> _THE TASK_:
Check each line of the entries below for the word "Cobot", then state how many lines have it and nothing more.

--- START ---

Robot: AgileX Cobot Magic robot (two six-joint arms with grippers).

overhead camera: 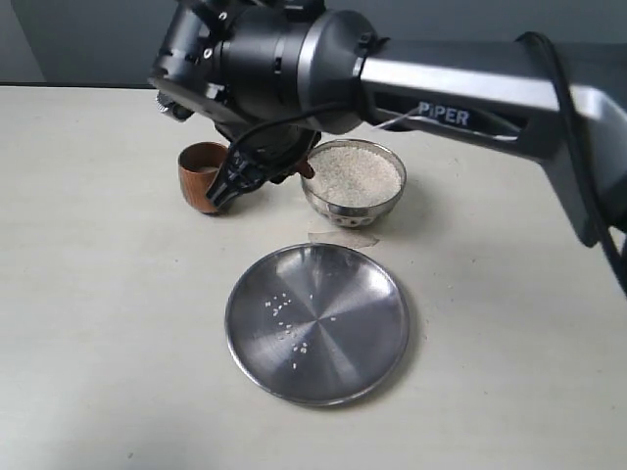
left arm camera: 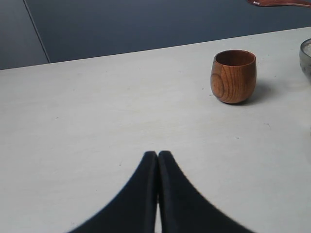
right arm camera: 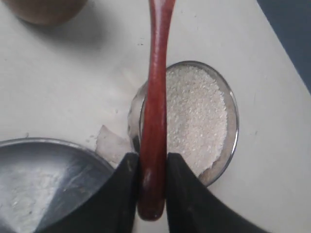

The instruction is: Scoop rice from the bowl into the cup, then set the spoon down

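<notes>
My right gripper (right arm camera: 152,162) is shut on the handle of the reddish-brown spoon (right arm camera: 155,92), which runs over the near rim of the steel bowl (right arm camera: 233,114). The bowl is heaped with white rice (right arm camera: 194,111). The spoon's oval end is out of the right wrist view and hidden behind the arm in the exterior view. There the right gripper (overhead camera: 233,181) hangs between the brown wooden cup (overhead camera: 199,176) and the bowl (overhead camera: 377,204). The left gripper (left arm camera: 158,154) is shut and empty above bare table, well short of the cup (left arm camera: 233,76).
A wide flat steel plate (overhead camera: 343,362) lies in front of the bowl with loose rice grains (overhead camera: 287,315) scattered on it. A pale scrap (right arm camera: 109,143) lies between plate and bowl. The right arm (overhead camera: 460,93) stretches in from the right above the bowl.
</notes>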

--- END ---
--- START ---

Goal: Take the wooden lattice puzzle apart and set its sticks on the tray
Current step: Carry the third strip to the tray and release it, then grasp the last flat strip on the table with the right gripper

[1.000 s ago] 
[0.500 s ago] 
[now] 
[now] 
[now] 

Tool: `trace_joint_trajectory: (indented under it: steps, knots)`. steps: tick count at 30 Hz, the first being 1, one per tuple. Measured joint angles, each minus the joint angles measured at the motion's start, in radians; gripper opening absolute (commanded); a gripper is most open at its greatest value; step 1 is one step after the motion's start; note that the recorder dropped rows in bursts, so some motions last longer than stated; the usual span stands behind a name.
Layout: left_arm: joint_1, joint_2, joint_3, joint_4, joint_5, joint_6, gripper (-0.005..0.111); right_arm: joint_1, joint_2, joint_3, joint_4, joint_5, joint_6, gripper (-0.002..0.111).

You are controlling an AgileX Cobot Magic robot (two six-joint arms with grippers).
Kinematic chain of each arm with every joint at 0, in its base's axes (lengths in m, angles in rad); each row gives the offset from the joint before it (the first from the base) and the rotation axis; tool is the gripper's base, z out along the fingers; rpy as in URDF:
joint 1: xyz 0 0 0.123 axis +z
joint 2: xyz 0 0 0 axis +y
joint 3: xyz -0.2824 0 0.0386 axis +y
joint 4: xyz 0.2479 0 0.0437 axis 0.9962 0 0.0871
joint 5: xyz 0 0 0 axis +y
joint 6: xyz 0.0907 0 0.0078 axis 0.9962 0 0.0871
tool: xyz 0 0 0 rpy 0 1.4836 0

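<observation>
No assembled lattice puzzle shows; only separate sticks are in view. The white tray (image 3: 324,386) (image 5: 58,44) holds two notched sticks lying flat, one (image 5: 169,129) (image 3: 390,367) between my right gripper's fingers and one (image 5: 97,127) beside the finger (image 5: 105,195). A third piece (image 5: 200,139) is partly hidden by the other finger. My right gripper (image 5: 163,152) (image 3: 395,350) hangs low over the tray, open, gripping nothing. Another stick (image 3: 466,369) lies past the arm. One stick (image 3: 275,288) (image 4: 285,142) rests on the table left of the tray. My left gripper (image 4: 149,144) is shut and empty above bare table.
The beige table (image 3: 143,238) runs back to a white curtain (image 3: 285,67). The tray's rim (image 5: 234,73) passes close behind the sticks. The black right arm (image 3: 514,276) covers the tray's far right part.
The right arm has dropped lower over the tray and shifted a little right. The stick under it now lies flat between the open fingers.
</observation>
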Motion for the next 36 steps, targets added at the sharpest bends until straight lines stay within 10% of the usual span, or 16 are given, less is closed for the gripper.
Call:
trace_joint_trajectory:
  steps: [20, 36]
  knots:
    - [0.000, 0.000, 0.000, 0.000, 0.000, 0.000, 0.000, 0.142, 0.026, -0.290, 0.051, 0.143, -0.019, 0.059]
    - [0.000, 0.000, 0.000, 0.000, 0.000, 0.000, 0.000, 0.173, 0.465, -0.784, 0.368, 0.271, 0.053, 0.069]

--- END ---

> _OUTPUT FOR THIS TASK_:
2